(WHAT YOU HAVE TO DO) Below is a listing. Set down exactly the lines from the one containing "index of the" through the one containing "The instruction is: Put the", both ends included, and leave out the rest.

(DATA)

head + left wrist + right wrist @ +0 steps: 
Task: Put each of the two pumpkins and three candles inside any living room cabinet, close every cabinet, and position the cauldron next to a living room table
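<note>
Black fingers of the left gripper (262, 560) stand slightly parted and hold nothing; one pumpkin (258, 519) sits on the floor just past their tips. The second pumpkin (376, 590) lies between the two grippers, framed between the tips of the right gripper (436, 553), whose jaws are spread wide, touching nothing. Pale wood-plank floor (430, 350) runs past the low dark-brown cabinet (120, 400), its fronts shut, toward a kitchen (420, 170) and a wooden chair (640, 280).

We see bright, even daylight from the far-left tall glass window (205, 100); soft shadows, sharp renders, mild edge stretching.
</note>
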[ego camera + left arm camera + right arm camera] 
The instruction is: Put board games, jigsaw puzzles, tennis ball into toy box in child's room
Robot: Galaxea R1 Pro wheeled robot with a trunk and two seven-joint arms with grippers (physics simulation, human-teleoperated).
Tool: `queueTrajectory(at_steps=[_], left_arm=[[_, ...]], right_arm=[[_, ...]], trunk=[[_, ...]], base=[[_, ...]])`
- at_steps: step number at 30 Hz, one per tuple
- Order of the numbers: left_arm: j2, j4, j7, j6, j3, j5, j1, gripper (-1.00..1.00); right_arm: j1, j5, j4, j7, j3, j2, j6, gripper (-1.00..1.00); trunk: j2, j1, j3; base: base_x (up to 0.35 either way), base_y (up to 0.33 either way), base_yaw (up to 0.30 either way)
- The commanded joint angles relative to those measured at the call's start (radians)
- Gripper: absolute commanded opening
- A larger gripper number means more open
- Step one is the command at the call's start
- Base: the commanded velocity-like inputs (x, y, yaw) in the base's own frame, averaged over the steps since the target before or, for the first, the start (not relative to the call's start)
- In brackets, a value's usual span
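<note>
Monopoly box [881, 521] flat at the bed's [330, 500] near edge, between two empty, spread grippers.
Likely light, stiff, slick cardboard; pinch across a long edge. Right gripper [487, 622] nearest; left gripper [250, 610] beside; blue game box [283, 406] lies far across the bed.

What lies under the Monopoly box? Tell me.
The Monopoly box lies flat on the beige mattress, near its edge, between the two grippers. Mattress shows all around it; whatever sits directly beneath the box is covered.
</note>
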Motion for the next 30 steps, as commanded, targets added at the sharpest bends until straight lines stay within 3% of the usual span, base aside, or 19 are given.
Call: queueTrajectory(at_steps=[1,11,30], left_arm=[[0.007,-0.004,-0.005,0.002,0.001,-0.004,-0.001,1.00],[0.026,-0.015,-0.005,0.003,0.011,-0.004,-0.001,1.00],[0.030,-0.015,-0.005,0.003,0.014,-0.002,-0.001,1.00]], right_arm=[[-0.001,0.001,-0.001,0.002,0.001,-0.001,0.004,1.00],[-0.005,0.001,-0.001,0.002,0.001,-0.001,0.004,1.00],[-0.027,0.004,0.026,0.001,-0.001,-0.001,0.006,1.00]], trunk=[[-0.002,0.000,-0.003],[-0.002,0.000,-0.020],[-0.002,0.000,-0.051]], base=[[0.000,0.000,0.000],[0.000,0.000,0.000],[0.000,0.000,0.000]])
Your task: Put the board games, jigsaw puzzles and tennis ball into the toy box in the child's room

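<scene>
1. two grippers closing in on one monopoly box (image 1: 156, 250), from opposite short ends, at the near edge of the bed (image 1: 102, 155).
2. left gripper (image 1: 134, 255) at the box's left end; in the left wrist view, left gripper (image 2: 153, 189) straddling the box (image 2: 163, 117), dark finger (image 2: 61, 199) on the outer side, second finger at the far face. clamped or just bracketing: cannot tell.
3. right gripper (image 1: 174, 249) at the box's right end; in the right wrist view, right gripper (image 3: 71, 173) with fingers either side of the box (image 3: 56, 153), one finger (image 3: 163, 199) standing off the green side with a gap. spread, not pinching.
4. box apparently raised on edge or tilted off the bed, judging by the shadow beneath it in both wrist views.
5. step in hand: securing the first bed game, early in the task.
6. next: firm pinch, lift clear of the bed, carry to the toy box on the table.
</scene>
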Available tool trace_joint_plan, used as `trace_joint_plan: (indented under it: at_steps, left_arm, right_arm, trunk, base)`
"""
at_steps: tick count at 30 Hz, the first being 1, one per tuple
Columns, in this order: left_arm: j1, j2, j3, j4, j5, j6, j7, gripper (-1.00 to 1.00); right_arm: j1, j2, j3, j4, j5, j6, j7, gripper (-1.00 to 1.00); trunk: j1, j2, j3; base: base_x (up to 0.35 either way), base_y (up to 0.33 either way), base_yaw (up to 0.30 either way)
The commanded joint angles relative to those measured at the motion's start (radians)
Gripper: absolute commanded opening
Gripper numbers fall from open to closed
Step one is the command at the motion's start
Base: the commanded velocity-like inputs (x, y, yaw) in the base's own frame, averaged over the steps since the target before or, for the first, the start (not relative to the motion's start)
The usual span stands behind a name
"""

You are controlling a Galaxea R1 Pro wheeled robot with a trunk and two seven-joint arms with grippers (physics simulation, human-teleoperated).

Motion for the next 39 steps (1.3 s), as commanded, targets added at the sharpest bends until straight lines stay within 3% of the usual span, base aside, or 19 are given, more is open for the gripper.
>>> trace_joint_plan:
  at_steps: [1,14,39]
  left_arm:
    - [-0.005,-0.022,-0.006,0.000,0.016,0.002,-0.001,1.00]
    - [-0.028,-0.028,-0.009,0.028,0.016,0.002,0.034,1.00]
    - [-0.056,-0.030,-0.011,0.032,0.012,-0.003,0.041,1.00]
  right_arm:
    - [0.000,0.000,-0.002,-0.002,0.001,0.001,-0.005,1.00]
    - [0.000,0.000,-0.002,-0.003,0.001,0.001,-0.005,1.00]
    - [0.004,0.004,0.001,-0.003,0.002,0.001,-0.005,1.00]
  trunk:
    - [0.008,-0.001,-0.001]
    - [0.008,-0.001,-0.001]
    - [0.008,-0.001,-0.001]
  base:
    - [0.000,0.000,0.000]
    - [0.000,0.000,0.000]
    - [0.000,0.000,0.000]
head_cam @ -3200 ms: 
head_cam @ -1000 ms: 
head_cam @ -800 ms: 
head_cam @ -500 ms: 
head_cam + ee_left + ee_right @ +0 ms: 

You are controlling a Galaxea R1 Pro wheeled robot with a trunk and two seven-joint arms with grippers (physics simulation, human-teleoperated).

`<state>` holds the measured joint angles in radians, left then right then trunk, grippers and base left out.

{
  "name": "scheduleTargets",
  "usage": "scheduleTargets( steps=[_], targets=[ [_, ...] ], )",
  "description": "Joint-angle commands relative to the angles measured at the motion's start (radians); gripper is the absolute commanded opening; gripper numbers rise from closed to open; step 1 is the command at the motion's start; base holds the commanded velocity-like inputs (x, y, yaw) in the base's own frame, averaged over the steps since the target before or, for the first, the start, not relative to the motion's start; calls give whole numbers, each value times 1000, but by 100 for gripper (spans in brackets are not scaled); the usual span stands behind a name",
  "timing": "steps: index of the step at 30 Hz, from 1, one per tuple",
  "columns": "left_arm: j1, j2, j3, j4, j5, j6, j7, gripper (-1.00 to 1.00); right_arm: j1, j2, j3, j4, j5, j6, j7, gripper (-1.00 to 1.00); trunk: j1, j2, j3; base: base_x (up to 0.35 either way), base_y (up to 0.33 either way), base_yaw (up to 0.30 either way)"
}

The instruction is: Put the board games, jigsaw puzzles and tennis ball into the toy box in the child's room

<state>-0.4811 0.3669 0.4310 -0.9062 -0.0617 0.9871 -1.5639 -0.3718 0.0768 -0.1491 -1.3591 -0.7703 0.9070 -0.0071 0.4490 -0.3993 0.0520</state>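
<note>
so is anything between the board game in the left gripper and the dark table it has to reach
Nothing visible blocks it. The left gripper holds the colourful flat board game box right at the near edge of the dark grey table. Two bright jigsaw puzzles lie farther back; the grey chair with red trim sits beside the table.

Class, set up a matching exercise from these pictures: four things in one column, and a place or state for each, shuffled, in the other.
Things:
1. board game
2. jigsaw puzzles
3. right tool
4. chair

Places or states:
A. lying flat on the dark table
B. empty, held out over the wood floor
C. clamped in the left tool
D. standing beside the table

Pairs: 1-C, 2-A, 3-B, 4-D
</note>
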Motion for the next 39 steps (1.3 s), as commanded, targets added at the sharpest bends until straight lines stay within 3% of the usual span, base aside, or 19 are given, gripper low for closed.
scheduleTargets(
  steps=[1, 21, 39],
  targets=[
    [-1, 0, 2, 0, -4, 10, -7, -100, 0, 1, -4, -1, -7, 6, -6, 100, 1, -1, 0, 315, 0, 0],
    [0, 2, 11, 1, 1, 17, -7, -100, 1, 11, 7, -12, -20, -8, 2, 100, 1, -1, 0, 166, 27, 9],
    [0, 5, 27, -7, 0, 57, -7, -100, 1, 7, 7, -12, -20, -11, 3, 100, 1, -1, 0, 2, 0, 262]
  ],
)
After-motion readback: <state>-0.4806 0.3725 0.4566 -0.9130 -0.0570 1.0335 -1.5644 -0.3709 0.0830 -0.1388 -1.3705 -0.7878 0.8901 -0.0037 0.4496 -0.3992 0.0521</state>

(SOLUTION TO THIS EXERCISE)
  "timing": "steps: index of the step at 30 Hz, from 1, one per tuple",
  "columns": "left_arm: j1, j2, j3, j4, j5, j6, j7, gripper (-1.00 to 1.00); right_arm: j1, j2, j3, j4, j5, j6, j7, gripper (-1.00 to 1.00); trunk: j1, j2, j3; base: base_x (up to 0.35 either way), base_y (up to 0.33 either way), base_yaw (up to 0.30 either way)"
}

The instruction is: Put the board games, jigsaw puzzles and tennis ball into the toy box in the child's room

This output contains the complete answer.